YOUR INSTRUCTIONS: The data below should be restated word for word, pictures omitted.

DATA EXCERPT:
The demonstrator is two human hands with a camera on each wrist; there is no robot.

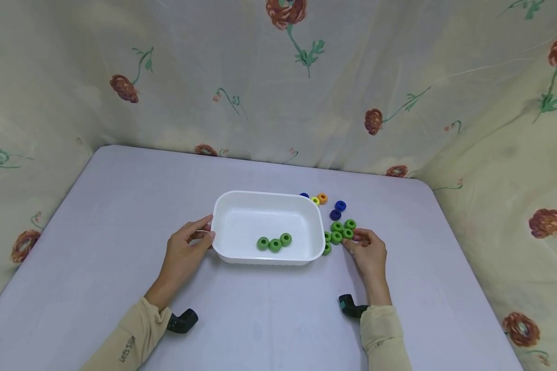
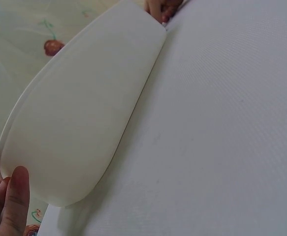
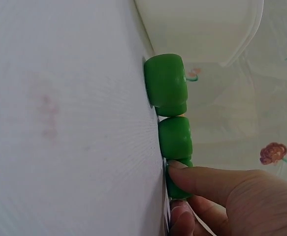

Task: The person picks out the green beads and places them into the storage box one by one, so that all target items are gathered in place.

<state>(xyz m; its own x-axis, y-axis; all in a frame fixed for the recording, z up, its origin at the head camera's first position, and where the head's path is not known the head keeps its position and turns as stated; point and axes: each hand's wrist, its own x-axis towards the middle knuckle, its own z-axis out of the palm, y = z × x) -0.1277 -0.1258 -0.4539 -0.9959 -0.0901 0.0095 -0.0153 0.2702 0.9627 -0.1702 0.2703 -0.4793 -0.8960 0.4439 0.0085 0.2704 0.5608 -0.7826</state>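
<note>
A white rectangular tray stands mid-table with three green beads inside. At its left end my left hand grips the rim, thumb and fingers on either side; the left wrist view shows the fingertips on the tray wall. Several green beads lie against and beyond the tray's right end. My right hand pinches the rightmost lower green bead of this group between thumb and fingers. In the right wrist view the thumb overlaps that bead, with other green beads in line behind.
Behind the green beads lie two blue beads, an orange bead, a yellow bead and another blue bead partly behind the tray's rim. Black wrist devices show at both sleeves. A flowered curtain hangs beyond the table's far edge.
</note>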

PROBLEM SOLUTION:
The demonstrator is two human hands with a camera on each wrist; there is no robot.


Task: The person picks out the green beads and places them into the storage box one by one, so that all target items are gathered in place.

<state>(xyz m; its own x-axis, y-axis; all in a frame fixed for the recording, z up, its origin at the head camera's first position, and where the head's path is not known the head keeps its position and turns as stated; point and axes: each hand's wrist, its own x-axis towards the middle knuckle, its own z-axis out of the palm, y = z × x) -0.1277 -0.1258 -0.4539 -0.9959 -0.0901 0.0095 -0.0153 0.2702 0.9627 -0.1702 0.2703 -0.4793 -0.8960 0.4439 0.0085 0.2704 0.5608 -0.7826</state>
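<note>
A white rectangular tray stands mid-table with three green beads inside. At its left end my left hand grips the rim, thumb and fingers on either side; the left wrist view shows the fingertips on the tray wall. Several green beads lie against and beyond the tray's right end. My right hand pinches the rightmost lower green bead of this group between thumb and fingers. In the right wrist view the thumb overlaps that bead, with other green beads in line behind.
Behind the green beads lie two blue beads, an orange bead, a yellow bead and another blue bead partly behind the tray's rim. Black wrist devices show at both sleeves. A flowered curtain hangs beyond the table's far edge.
</note>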

Nothing remains to be added to the exercise.